18, düşünme kaybolursun.

1.9K 110 74
                                    


Çağlar'la görüşmeyeli iki gün oluyordu. O gün kendisi sinirden saçmalamaya başlayınca Defne arabadan inmiş ve olaya müdahale etmişti fakat sözlerini unutamıyordum. Abartı tepkisi aklıma geldikçe gözlerim doluyordu. Bazen gerçekten medeniyet görmemiş bir adam olduğunu düşündürtüyordu bana ve Altay'dan hoşlandığımı söylediğimde verdiği tepki de beni haklı çıkarmaktan öteye gidememişti maalesef.

Yüzüne bakmak dahi istemiyordum ama yine de evine gitmek zorunda kalmıştım.

Final haftamda bir de bunlarla uğraşmak mental olarak beni çok düşürüyordu. Her şey yeterince zor değilmiş gibi bir de Çağlar'ın evinde kalan anatomi atlası için yollara düşmüştüm. O olmadan dersi geçebilmem mümkün gözükmediğinden el mecbur sevgili abimin yüzünü görmeye katlanacaktım. Yine bin ton saçmalayacağını bile bile kapıyı çalıp beklemeye başladım.

O gün Altay'ı arayıp olan biteni anlattığımda beni telefonda teselli etmeye çalışmıştı. Yanıma gelmek istediğini ama takımı bırakamadığını biliyordum. Sonraki gün benim okul durumları girmişti araya. Bu yüzden geride kalan iki günde onunla görüşme fırsatı bulamamıştık ama abimin olayı bildiğinden haberdardı.

Kapı açıldığında ve Çağlar karşıma dikildiğinde derin bir nefes aldım.

"Atlasımı burada unutmuşum. Getirir misin?"

Ben öyle dümdüz konuşunca yüz hatları kasılmıştı. Çattığı kaşlarını mümkünmüş gibi biraz daha sertleştirip başını iki yana salladı ağır ağır.

"Getiremem."

Sinirle bir nefes verip onu kenara itmeye çalıştım.

"Çekil de ben alayım öyleyse."

"Hayır." dedi yeniden.

"Abi saçmalıyorsun gerçekten."

Elimi saçlarımdan geçirip sakin kalmaya çalıştım. Çağlar yeterince gergin gibiydi, ben de taşarsam burada hoş şeyler yaşanmayacağı için kendimi geri tutmaya çalışıyordum ki zeka küpü abim bir kez daha konuşarak sabrımı sınadı.

"Ben saçmalıyorum, öyle mi? En yakın arkadaşıma, yokluğumda seni emanet ettiğim adama duygularının olduğunu söylüyorsun ve burada saçmalayan kişi benim. Öyle mi, Çağla?"

"Öyle." dedim tek nefeste. Birkaç adım geri gittiğimde abim de evden çıkmış ve kapıyı ardından kapatıp karşıma geçmişti. Sinirden yanmaya başlayan gözlerimi birkaç defa kırpıp devam ettim. "Anlayamıyorum... Sen istediğin kişiyle olabiliyorken ben Altay'dan hoşlandım diye neden sorun çıkıyor?"

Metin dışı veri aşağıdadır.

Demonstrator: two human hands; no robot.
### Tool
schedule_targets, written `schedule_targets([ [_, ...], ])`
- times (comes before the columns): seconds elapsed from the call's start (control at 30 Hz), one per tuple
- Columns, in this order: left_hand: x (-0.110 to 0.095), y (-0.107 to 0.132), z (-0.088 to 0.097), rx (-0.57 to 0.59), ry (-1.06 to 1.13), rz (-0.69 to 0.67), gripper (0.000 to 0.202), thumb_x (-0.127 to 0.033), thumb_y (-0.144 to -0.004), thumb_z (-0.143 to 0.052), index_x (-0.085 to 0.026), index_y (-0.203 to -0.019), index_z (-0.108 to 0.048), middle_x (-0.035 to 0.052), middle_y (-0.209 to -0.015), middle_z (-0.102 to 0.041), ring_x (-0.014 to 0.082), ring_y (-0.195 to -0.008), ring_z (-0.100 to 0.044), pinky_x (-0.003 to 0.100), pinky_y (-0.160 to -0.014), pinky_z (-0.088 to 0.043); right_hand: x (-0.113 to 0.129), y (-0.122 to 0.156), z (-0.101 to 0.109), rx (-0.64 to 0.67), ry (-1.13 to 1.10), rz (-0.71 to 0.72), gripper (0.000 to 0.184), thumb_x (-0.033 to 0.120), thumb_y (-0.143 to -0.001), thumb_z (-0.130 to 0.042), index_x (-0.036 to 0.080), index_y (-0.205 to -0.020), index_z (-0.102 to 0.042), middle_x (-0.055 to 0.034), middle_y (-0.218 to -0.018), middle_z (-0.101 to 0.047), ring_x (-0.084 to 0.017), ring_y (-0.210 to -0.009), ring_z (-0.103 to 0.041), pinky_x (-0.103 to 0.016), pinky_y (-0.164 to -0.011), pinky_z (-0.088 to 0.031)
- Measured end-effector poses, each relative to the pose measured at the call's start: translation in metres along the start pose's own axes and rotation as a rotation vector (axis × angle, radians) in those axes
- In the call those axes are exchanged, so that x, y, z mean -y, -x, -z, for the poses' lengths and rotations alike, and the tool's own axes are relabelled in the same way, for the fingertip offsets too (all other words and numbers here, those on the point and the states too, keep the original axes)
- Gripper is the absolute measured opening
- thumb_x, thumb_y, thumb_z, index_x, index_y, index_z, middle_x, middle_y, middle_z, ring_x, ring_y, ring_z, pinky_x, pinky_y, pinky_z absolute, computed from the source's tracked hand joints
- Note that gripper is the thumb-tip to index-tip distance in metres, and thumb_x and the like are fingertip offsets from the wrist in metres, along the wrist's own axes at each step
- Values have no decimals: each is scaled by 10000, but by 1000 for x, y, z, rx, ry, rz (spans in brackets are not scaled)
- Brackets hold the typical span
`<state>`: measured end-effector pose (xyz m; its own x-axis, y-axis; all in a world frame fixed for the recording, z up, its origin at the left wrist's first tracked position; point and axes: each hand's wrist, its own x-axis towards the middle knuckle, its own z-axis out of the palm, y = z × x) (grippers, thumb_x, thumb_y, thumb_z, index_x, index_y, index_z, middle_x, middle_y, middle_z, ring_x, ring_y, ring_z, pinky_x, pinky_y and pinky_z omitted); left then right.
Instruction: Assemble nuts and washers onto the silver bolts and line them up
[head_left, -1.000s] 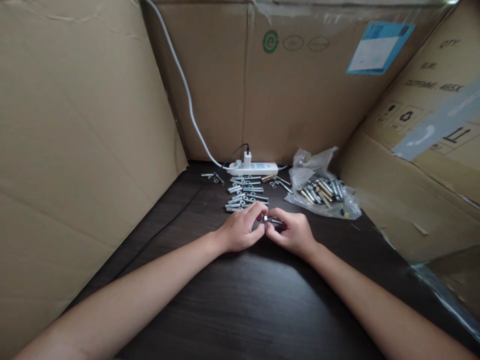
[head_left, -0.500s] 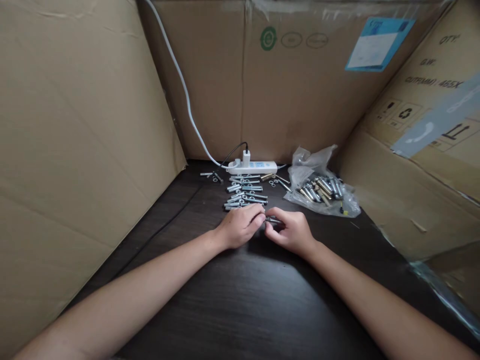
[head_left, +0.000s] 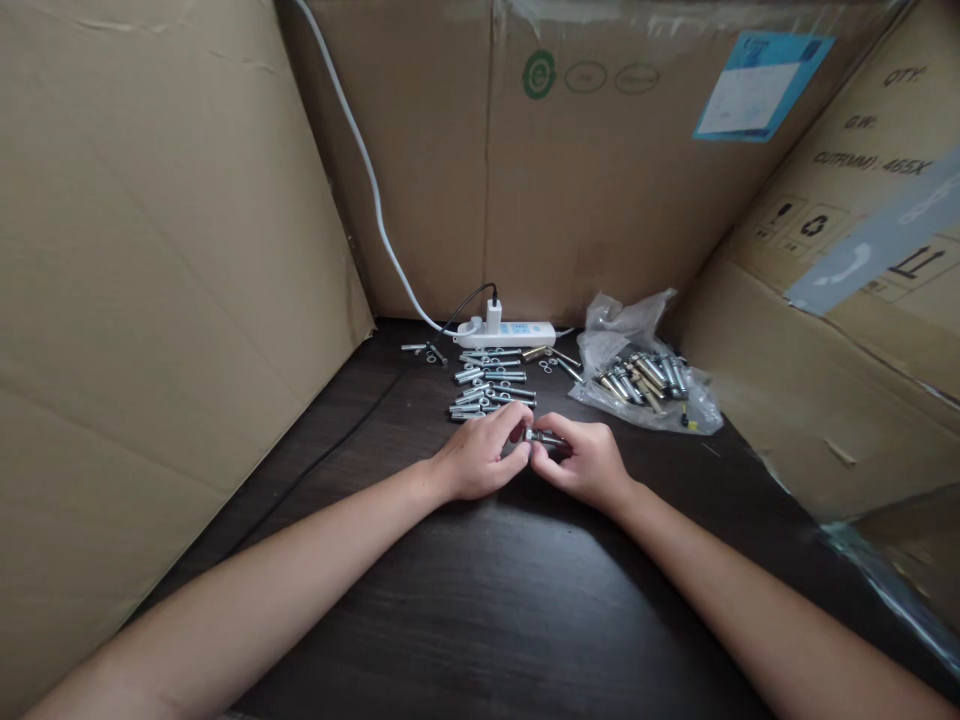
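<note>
My left hand [head_left: 480,455] and my right hand [head_left: 589,462] meet over the dark wooden table [head_left: 480,600], fingers pinched together. Between them lies a small metal bolt [head_left: 541,437], its shaft gripped in my right fingers. My left thumb and forefinger are closed on its near end, where a small nut or washer seems to sit. Just beyond my left hand lies a pile of silver bolts [head_left: 489,385] in rough rows.
A clear plastic bag [head_left: 645,375] of more bolts lies to the right. A white power strip [head_left: 510,333] with a plugged-in charger and white cable sits against the back cardboard wall [head_left: 570,180]. Cardboard panels close in left and right. Loose washers [head_left: 424,350] lie at the back left.
Both hands stay in place with the bolt between them; the fingers shift slightly, as if turning something on its end. The camera view tilts a little.
</note>
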<state>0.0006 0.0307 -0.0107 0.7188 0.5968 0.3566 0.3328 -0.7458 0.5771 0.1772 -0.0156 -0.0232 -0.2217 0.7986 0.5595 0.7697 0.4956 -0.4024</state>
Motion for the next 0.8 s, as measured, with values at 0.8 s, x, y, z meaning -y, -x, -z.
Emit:
schedule_targets([
  [0.8,-3,1,2,-7,-18,1,179,-253,-828,-436,-200,-999,-428,-5,-802,-522,129,-656,-481,250,-628,-389,0,-1,1,-7,7,-8,151,280,-752,-550,183,-827,-638,6,-593,-633,-101,-478,-540,-191,-500,-388],
])
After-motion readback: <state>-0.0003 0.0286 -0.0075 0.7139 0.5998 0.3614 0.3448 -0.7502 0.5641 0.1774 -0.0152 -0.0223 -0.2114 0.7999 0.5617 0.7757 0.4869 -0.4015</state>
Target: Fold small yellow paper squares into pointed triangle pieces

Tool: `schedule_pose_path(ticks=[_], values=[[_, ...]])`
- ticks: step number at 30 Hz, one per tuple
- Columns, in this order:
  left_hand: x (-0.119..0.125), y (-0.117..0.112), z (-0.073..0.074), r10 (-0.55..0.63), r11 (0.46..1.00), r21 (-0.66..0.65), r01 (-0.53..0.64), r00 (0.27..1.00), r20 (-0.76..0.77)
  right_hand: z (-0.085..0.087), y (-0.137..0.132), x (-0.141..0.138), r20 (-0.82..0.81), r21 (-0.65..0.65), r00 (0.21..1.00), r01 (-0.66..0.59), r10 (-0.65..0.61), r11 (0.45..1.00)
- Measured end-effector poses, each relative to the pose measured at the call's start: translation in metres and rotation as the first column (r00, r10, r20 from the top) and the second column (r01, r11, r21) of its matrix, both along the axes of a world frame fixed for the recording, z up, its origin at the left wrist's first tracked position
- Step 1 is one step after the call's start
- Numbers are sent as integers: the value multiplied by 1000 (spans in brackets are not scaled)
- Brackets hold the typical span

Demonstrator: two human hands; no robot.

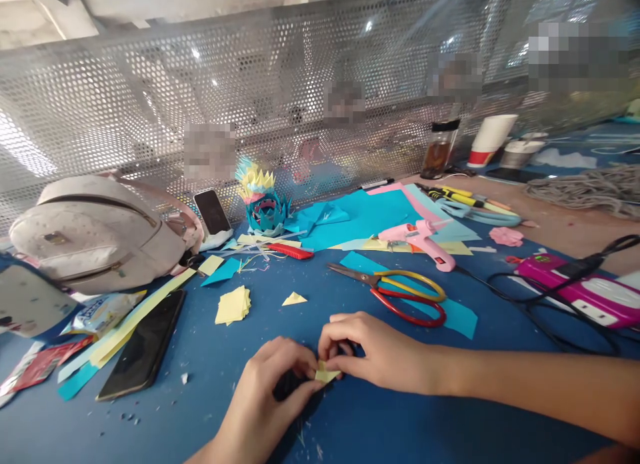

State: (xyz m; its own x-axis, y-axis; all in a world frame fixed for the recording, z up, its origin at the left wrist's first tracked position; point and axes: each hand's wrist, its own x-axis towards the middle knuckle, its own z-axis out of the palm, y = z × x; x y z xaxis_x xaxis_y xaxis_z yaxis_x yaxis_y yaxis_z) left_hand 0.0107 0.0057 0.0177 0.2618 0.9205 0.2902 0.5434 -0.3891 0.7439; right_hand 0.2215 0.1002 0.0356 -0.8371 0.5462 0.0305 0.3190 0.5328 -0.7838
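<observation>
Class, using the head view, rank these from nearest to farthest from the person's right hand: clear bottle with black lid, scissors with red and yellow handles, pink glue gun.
From the right hand:
1. Scissors with red and yellow handles, just beyond the hand.
2. Pink glue gun, beyond the scissors.
3. Clear bottle with black lid, at the back right.

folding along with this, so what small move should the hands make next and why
Probably press the crease flat on the yellow paper: the left hand and right hand both have their fingers on it, it looks partly folded, and a yellow triangle lies beyond them, right of a stack of yellow squares.
</observation>
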Motion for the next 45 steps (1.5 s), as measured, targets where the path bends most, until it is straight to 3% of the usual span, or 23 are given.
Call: schedule_pose_path(ticks=[2, 4, 7, 10, 12, 15, 18, 24, 34, 38, 45], values=[[-6, -2, 0, -76, 991, 107, 84, 994, -78, 1, 2, 1, -16, 72, 999, -47, 49, 996], [-9, -4, -1, -106, 936, 302, 181, 963, -248, 0, 4, 2, -24, 169, 995, -92, 98, 981], [-6, -4, -3, -17, 806, 519, 286, 887, -462, -2, 5, 2, -6, 258, 992, -124, 129, 958], [-1, -4, -5, 56, 782, 571, 252, 883, -466, -4, 7, 2, 28, 285, 990, -142, 140, 948], [0, -4, -8, 88, 783, 586, 209, 895, -438, -5, 8, 2, 48, 295, 986, -169, 162, 940], [0, -5, -11, 82, 801, 548, 240, 863, -499, -5, 10, 1, 36, 311, 982, -188, 187, 931], [-1, -5, -10, 122, 776, 602, 188, 892, -436, -4, 10, 0, -3, 322, 981, -184, 196, 929], [-3, -4, -1, 56, 802, 537, 262, 862, -503, -8, 8, -2, -77, 315, 973, -185, 219, 931], [-3, -6, -1, 19, 807, 528, 264, 883, -469, 0, 11, -3, 118, 262, 982, -173, 146, 950], [-5, -8, -4, 21, 810, 522, 267, 877, -480, -1, 17, -2, 90, 316, 971, -238, 221, 918], [-3, -7, 1, 14, 841, 484, 243, 884, -467, -8, 18, 3, 44, 536, 954, -274, 298, 799]])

Bir süre sustu çünkü diyecek bir şey bulamamıştı. Bunu birkaç defa açılıp kapanan dudaklarından okuyabiliyordum. Kendisi de gereksiz tepki gösterdiğinin farkındaydı ama hâlâ üzerime geliyordu. Az önce yaptığım gibi parmaklarını saçlarından geçirdi ve sıkıntılı bir nefes verdikten sonra konuştu.

"O da senden hoşlanıyor mu?"

Pekala, biraz tehlikeli bir noktaya parmak basmıştı. Geride kalan iki günlük süreçte iletişim kurmadıkları sonucunu çıkarıyordum buradan. Altay, abimle konuşacağını söylemişti ama Çağlar muhtemelen hislerimden haberdar olup olmadığını kestiremediğinden ona bu konuyu açmamıştı. Bir noktada doğru seçim yapmış sayılırdı.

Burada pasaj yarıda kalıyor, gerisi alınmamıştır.